True Christianity by its very nature produces good citizens who follow the laws of the land to the best of their ability. However, we can never truly be citizens of the world in a spiritual sense. The Church must, like Abel, “desire a better, that is, a heavenly country. Therefore God is not ashamed to be called their God, for He has prepared a city for them” (Hebrews 11:16).

Already, But Not Yet

However, we as the Church do not yet live in this perfect city. In this world we live, work, and even worship right along with the reprobate. Augustine points out that these evil times of humiliation and persecution are preparing Christians for our future exaltation. However, even in these times of trials and troubles, we are blessed not with earthly peace, but with the hope of our heavenly home.

It is ironic how the unbelievers strive for wealth and fame, searching for temporal pleasures, yet do not have peace in their souls. Augustine says that the members of the heavenly city who by faith look forward to the promised blessings of heaven receive spiritual blessings, and are already enjoying the joy of heaven.

In a rapture of pious delight, Augustine goes on to describe the victory of the Church when it reaches heaven. “How great will be that felicity, where there will be no evil, where no good will be withheld, where there will be leisure for the praises of God, who will be all in all!” He calls heaven “the perpetual Sabbath,” that is, a place of unceasing praise to God.

Augustine goes on to say that in heaven our free will, which mankind lost at the fall, will be restored. However, this freedom of will be “freer in that it is freed from a delight in sin and immovably fixed in a delight in not sinning.” Can you imagine! We will be free from all of our sins which “so easily ensnare us” (Hebrews 12:2), free from all of our daily temptations and strife! What a blessing we have to look forward to in that perpetual Sabbath in heaven!

The Antithesis

Augustine’s doctrine of the antithesis certainly makes a beautiful allegory of two cities, but is it true? Is there really a perpetual state of warfare between two factions of the human race? The Bible clearly declares the antithesis to be true. Ever since the fall of man, this sharp division in the human race has existed. In the very beginning of the Bible, Genesis 3:15, God declared this antithesis. There He told the Serpent that there would be enmity between his seed and the seed of the woman. The seed of the Serpent in this passage are the unbelieving reprobate. The seed of the woman is the Church, which is constantly struggling with that unholy trinity of the devil, the world, and their own sinful flesh. Ultimately, the Seed of the woman is Christ, who came utterly to defeat the serpent and his seed. Through this Seed, Christ, the Church has her ultimate victory.

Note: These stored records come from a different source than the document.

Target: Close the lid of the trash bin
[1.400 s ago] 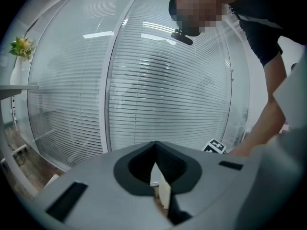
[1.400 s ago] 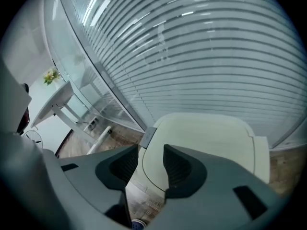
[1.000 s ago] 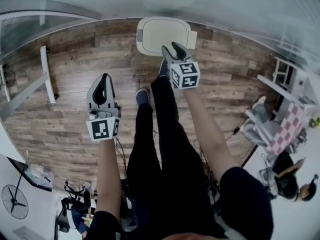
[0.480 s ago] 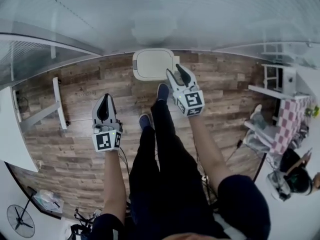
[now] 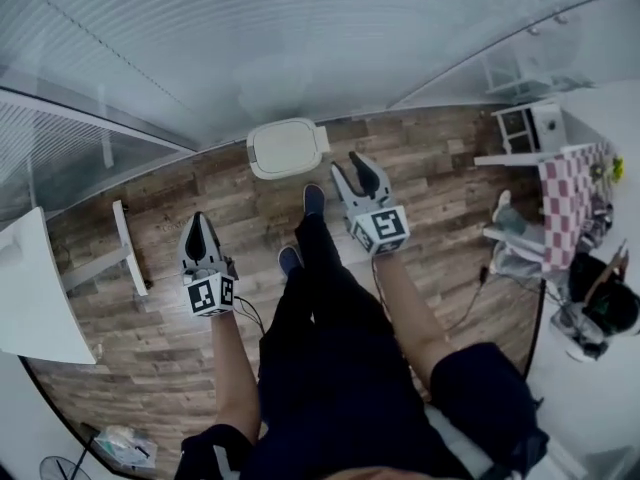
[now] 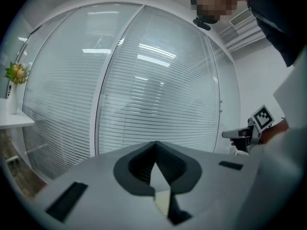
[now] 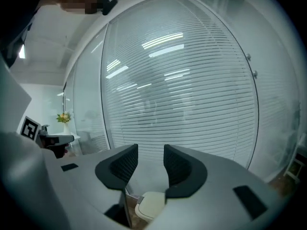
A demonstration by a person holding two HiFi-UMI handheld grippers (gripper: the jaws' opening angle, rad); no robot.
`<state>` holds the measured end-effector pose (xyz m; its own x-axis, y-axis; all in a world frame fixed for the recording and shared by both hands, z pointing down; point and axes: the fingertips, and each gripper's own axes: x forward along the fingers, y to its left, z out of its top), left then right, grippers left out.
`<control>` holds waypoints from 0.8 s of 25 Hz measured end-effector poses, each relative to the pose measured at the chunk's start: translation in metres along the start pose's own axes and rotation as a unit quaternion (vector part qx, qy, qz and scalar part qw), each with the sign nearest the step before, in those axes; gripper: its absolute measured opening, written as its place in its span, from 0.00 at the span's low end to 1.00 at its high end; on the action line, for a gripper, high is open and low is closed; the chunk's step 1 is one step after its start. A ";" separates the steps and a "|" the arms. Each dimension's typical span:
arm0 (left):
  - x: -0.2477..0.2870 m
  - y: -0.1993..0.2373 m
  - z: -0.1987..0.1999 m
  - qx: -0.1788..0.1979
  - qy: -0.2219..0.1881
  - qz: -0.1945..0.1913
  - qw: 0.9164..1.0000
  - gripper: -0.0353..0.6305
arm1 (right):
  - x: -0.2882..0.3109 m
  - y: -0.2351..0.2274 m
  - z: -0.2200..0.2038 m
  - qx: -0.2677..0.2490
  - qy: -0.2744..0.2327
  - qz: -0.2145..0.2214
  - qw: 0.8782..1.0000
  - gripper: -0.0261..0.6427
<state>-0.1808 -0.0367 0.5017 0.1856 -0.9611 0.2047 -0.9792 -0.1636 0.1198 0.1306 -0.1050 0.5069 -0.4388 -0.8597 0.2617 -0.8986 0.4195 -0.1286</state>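
The cream trash bin point(image 5: 287, 148) stands on the wood floor by the glass wall, its lid lying flat and closed. My right gripper point(image 5: 358, 176) hangs in the air to the right of the bin and nearer to me, apart from it, open with nothing between its fingers. In the right gripper view the jaws point(image 7: 151, 159) stand parted, and the bin point(image 7: 151, 204) shows small far below them. My left gripper point(image 5: 198, 234) is held out at the left, well clear of the bin. In its own view the left gripper point(image 6: 154, 147) is shut and empty, facing the blinds.
A glass wall with blinds point(image 5: 300, 58) runs behind the bin. A white desk point(image 5: 40, 298) and its leg frame point(image 5: 125, 253) stand at the left. The person's legs and shoes point(image 5: 312, 200) are just short of the bin. Chairs and a checked cloth point(image 5: 562, 203) are at the right.
Both grippers have risen away from the floor, the right one more, lifting off the bin's lid area. The bin now looks smaller and farther; the lid stays flat.
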 end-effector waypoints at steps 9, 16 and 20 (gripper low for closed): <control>-0.042 -0.021 0.029 0.027 -0.018 -0.017 0.999 0.06 | -0.075 0.012 0.037 -0.020 -0.046 -0.028 0.998 0.28; -0.068 -0.042 0.044 0.032 -0.029 -0.039 0.998 0.06 | -0.112 0.024 0.046 -0.022 -0.054 -0.018 0.998 0.26; -0.077 -0.051 0.053 0.048 -0.028 -0.044 0.997 0.06 | -0.128 0.029 0.055 -0.030 -0.063 -0.021 0.997 0.26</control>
<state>-0.1499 0.0333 0.4282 0.2691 -0.9526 0.1421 -0.9631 -0.2660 0.0409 0.1608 0.0009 0.4175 -0.4005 -0.9051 0.1430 -0.9163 0.3957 -0.0623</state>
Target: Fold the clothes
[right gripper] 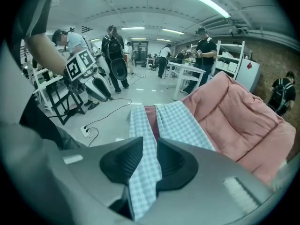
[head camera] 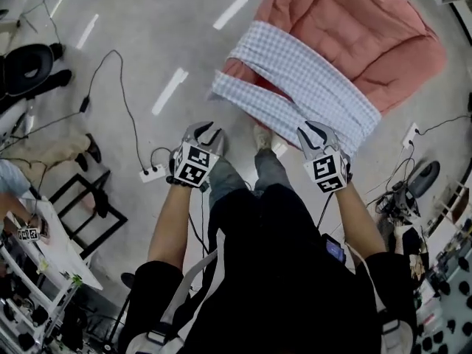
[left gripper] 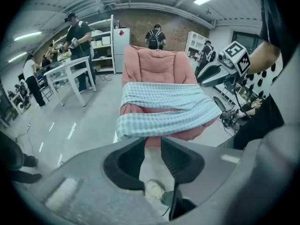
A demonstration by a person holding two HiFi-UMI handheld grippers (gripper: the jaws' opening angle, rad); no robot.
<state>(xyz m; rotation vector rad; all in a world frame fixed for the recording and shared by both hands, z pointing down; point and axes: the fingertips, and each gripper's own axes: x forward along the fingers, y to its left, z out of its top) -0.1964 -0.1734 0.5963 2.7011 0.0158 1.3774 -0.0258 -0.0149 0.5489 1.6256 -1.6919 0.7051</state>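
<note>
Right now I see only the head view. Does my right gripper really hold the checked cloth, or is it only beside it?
Observer: It holds it. In the right gripper view the checked cloth runs between the pads of the right gripper, and they press on it.
Operator: And the left one, does it hold a corner?
Observer: No. The left gripper has its jaws a little apart with nothing between them. Only the floor and a shoe show through the gap.
Operator: What is behind the pink padded seat?
Observer: In the left gripper view, a person with a backpack stands beyond the pink padded seat, in front of a brick wall.
</note>
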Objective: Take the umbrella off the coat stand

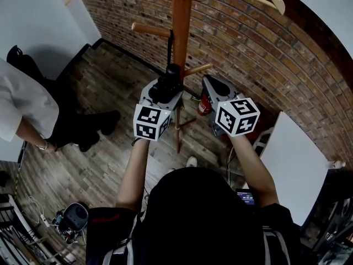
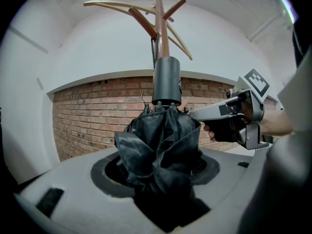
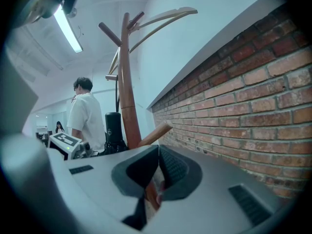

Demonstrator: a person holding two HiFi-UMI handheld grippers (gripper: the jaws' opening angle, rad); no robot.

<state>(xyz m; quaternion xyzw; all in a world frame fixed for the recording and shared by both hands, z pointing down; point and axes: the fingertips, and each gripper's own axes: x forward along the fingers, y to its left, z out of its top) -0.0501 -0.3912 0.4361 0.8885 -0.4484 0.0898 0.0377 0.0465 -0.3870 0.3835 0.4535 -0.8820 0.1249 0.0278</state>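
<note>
**Folded umbrella on the coat stand, gripped by our left claw**

The umbrella point(image 2: 158, 145) is a compact black one, folded. It hangs close against the coat stand point(image 1: 181, 15) by a thin strap point(image 1: 170, 46) looped over a wooden peg point(image 1: 151, 30). We judge it light, with a soft, slippery canopy that bunches under pressure and a stiff shaft inside. The rigid handle point(image 2: 166, 79) is at the top, so a hold low on the bundle should bite through to the shaft, and the strap must lift clear of the peg. Our left claw point(image 2: 158, 167) is about half closed and clamped on the crumpled canopy, with fabric bulging between its jaws. Our right claw point(image 3: 157, 172) is just beside it near the trunk. It looks clenched on nothing and touches no part of the stand.
</note>
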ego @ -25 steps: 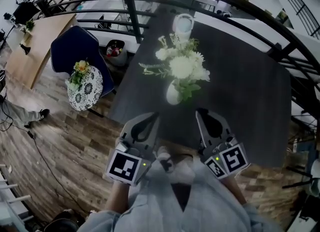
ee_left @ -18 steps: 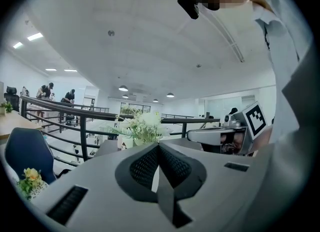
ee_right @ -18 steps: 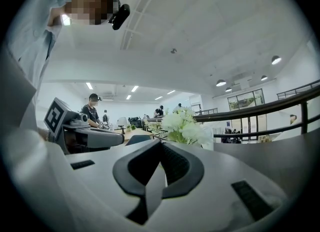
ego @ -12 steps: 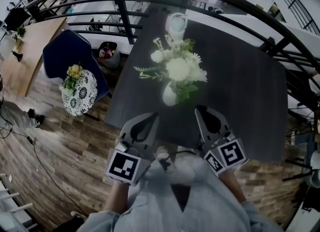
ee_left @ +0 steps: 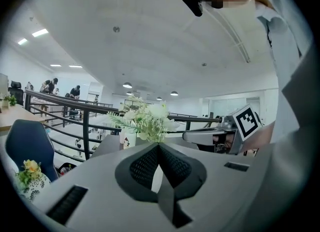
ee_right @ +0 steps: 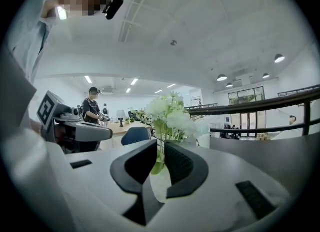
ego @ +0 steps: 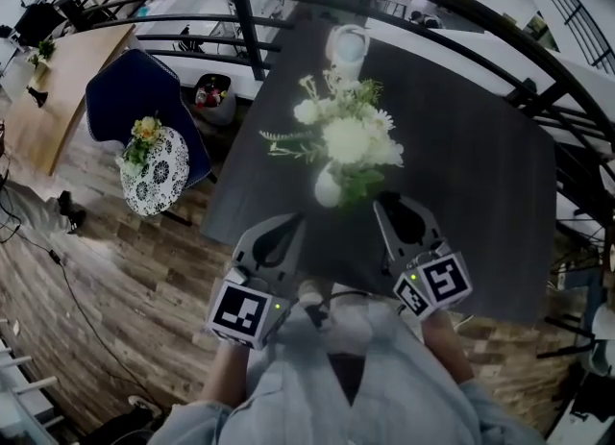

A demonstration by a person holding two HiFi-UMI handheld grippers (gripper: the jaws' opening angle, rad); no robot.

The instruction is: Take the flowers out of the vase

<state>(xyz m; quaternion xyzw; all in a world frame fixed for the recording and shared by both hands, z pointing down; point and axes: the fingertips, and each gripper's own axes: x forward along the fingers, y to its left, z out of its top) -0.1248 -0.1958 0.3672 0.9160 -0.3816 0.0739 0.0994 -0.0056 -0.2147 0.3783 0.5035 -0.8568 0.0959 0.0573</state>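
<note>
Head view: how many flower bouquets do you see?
2: a white bouquet in the white vase on the dark table, and a yellow bouquet on the patterned round table beside the blue chair. Others may be hidden.

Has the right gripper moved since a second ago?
Yes. The right gripper has crept forward over the table's near edge, closer to the white vase. Its jaws have just been opening, with nothing between them.
</note>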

How does this view of the antithesis affect our worldview? Should we as Christians now completely separate ourselves from the city of the world? Augustine would agree that the answer is no. Rather, this doctrine of the antithesis should make us more fervent in our desire not to conform to the ways of the world, but to be transformed by the renewing of our minds, to be more Christlike in our thought, words, and deeds. As Christians, we are called to be in this world, to shine as lights to our fellow man; we must live our lives as a testimony to those around us. However, while we labor in this task, we should also remain unstained from the world. Witnessing is not an excuse for being overcome by the pleasures of the world. Remember what Augustine said: our reward is in heaven, and is beyond compare.

Mr. James Oord is a student at Grove City College in Grove City, Pennsylvania. He is a member of the Covenant United Reformed Church in Kalamazoo, Michigan.